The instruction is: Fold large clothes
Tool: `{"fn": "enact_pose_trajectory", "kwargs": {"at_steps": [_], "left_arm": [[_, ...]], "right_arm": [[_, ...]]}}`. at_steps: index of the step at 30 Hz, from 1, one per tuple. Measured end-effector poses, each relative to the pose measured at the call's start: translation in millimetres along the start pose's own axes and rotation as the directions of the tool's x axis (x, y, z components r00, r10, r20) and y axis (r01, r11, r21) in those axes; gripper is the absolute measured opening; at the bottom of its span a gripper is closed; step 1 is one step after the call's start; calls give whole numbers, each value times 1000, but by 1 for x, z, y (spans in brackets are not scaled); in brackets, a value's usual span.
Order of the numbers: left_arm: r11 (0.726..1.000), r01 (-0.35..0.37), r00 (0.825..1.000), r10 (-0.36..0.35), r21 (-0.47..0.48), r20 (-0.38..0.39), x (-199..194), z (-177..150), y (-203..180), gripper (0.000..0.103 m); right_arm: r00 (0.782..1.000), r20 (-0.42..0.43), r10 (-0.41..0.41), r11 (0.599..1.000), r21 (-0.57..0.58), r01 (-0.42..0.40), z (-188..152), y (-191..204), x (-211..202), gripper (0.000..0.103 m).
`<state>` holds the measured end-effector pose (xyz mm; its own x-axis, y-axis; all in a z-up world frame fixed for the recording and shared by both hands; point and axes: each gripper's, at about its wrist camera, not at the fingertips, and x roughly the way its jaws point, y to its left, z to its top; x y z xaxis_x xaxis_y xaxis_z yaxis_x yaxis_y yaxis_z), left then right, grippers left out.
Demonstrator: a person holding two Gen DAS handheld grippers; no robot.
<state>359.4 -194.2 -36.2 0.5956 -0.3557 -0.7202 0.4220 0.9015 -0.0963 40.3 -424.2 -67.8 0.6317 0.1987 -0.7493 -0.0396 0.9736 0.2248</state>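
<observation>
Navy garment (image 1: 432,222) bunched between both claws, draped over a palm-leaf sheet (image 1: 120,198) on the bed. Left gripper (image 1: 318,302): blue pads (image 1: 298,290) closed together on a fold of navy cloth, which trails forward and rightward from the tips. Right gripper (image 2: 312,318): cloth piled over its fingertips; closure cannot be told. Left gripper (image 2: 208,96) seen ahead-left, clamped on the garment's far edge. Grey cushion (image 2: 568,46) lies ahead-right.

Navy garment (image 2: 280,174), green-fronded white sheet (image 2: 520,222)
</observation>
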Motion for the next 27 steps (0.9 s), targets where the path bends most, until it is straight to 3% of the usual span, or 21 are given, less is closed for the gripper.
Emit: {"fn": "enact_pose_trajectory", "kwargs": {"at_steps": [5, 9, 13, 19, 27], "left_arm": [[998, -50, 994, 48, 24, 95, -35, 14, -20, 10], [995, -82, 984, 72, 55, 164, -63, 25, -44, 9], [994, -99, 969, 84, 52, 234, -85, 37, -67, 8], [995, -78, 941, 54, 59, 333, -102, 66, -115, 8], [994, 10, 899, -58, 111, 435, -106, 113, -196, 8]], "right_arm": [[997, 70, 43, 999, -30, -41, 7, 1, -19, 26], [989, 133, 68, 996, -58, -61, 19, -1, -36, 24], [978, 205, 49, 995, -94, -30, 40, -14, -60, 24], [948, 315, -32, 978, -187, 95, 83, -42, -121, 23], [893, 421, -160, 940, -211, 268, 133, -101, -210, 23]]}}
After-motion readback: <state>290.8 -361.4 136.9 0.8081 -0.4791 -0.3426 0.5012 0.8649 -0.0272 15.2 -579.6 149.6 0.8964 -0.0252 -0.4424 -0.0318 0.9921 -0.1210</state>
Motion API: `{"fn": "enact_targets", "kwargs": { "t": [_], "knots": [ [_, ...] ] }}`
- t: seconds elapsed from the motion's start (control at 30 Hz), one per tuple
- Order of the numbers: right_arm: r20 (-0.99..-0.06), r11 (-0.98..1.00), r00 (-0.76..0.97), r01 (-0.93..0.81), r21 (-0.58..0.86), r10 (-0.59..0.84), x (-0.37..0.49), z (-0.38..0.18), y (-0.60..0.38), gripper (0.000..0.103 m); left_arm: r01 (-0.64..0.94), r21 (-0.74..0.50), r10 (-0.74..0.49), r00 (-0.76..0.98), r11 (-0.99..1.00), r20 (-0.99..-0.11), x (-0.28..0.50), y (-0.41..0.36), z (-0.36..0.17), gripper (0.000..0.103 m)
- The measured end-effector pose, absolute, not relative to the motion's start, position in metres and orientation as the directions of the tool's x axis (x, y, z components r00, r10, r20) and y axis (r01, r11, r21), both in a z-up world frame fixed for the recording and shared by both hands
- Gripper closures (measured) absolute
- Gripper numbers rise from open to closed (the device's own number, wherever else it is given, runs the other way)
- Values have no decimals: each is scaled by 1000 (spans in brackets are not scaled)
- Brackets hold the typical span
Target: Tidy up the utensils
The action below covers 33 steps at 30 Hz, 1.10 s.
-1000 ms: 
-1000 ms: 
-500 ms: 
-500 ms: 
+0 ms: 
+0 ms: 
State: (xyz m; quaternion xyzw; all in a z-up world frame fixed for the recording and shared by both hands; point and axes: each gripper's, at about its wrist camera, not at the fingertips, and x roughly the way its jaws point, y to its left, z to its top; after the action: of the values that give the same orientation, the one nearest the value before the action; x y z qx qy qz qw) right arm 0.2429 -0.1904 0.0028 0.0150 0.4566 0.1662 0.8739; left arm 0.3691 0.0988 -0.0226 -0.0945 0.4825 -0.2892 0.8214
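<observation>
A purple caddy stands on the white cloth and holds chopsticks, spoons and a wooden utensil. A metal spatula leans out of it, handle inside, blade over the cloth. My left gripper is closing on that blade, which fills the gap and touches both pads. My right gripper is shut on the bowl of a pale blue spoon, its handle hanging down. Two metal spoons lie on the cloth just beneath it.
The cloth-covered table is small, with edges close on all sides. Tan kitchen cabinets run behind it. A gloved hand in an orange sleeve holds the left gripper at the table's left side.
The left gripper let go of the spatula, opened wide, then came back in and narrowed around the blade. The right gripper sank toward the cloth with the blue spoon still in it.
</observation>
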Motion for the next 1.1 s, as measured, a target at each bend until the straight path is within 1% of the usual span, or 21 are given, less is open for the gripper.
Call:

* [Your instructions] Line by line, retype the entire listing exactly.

* [Answer area]
The instruction is: Fold large clothes
Tool: `{"fn": "enact_pose_trajectory", "kwargs": {"at_steps": [_], "left_arm": [[_, ...]], "right_arm": [[_, ...]]}}`. at_steps: index of the step at 30 Hz, from 1, one per tuple. Measured end-effector poses, each relative to the pose measured at the call's start: translation in millimetres along the start pose's own axes and rotation as the directions of the tool's x axis (x, y, z components r00, r10, r20) and y axis (r01, r11, r21) in those axes; gripper is the absolute measured opening; at the bottom of its span a gripper is closed; step 1 is one step after the call's start; calls give whole numbers, each value times 1000, but by 1 for x, z, y (spans in brackets are not scaled); in brackets, a value's usual span.
Order of the numbers: left_arm: r11 (0.726..1.000), r01 (-0.35..0.37), r00 (0.825..1.000), r10 (-0.36..0.35), r21 (-0.47..0.48), r20 (-0.38..0.39), x (-199..194), z (-177..150), y (-203..180), gripper (0.000..0.103 m); right_arm: r00 (0.782..1.000), r20 (-0.42..0.43), r10 (-0.41..0.41), r11 (0.599..1.000), r21 (-0.57..0.58), r01 (-0.42..0.40), z (-188..152), y (-191..204), x (-211..202), gripper (0.000..0.103 m).
`<state>` holds the measured end-effector pose (xyz mm; its own x-axis, y-axis; all in a z-up world frame fixed for the recording and shared by both hands; point and axes: each gripper's, at about its wrist camera, not at the fingertips, and x roughly the way its jaws point, y to its left, z to its top; x y z xaxis_x xaxis_y xaxis_z yaxis_x yaxis_y yaxis_z), left then right, grippers left out.
Demonstrator: a person holding two Gen DAS handheld grippers; no robot.
<state>359.4 -194.2 -36.2 0.5956 -0.3557 -0.7202 0.4220 0.9015 -0.0963 40.3 -424.2 -67.8 0.6317 0.1987 -0.7493 -0.0396 0.9736 0.2248</state>
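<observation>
Navy garment (image 1: 432,222) bunched between both claws, draped over a palm-leaf sheet (image 1: 120,198) on the bed. Left gripper (image 1: 318,302): blue pads (image 1: 298,290) closed together on a fold of navy cloth, which trails forward and rightward from the tips. Right gripper (image 2: 312,318): cloth piled over its fingertips; closure cannot be told. Left gripper (image 2: 208,96) seen ahead-left, clamped on the garment's far edge. Grey cushion (image 2: 568,46) lies ahead-right.

Navy garment (image 2: 280,174), green-fronded white sheet (image 2: 520,222)
</observation>
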Motion for the next 27 steps (0.9 s), targets where the path bends most, until it is straight to 3% of the usual span, or 21 are given, less is closed for the gripper.
Emit: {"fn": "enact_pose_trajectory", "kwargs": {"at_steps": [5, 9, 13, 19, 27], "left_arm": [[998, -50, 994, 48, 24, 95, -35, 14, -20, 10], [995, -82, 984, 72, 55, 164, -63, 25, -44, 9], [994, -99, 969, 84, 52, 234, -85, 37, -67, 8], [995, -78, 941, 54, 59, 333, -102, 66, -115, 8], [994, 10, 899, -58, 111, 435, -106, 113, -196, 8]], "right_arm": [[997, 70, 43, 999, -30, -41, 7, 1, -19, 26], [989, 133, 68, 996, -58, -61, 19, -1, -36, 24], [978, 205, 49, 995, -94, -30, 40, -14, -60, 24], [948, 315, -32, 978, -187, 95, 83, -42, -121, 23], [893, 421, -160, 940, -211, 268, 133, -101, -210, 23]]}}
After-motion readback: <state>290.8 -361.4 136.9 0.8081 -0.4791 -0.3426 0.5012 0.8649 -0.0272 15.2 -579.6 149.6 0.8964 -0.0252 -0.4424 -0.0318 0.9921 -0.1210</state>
Motion API: `{"fn": "enact_targets", "kwargs": { "t": [_], "knots": [ [_, ...] ] }}`
- t: seconds elapsed from the motion's start (control at 30 Hz), one per tuple
- Order of the numbers: right_arm: r20 (-0.99..-0.06), r11 (-0.98..1.00), r00 (-0.76..0.97), r01 (-0.93..0.81), r21 (-0.58..0.86), r10 (-0.59..0.84), x (-0.37..0.49), z (-0.38..0.18), y (-0.60..0.38), gripper (0.000..0.103 m); left_arm: r01 (-0.64..0.94), r21 (-0.74..0.50), r10 (-0.74..0.49), r00 (-0.76..0.98), r11 (-0.99..1.00), r20 (-0.99..-0.11), x (-0.28..0.50), y (-0.41..0.36), z (-0.36..0.17), gripper (0.000..0.103 m)
- The measured end-effector pose, absolute, not relative to the motion's start, position in metres and orientation as the directions of the tool's x axis (x, y, z components r00, r10, r20) and y axis (r01, r11, r21), both in a z-up world frame fixed for the recording and shared by both hands
- Gripper closures (measured) absolute
- Gripper numbers rise from open to closed (the device's own number, wherever else it is given, runs the other way)
- Values have no decimals: each is scaled by 1000 (spans in brackets are not scaled)
- Brackets hold the typical span
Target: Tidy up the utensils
The action below covers 33 steps at 30 Hz, 1.10 s.
-1000 ms: 
-1000 ms: 
-500 ms: 
-500 ms: 
+0 ms: 
+0 ms: 
State: (xyz m; quaternion xyzw; all in a z-up world frame fixed for the recording and shared by both hands; point and axes: each gripper's, at about its wrist camera, not at the fingertips, and x roughly the way its jaws point, y to its left, z to its top; after the action: of the values that give the same orientation, the one nearest the value before the action; x y z qx qy qz qw) right arm 0.2429 -0.1904 0.0028 0.0150 0.4566 0.1662 0.8739; left arm 0.3691 0.0988 -0.0226 -0.0945 0.4825 -0.2892 0.8214
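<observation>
A purple caddy stands on the white cloth and holds chopsticks, spoons and a wooden utensil. A metal spatula leans out of it, handle inside, blade over the cloth. My left gripper is closing on that blade, which fills the gap and touches both pads. My right gripper is shut on the bowl of a pale blue spoon, its handle hanging down. Two metal spoons lie on the cloth just beneath it.
The cloth-covered table is small, with edges close on all sides. Tan kitchen cabinets run behind it. A gloved hand in an orange sleeve holds the left gripper at the table's left side.
The left gripper let go of the spatula, opened wide, then came back in and narrowed around the blade. The right gripper sank toward the cloth with the blue spoon still in it.
</observation>
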Motion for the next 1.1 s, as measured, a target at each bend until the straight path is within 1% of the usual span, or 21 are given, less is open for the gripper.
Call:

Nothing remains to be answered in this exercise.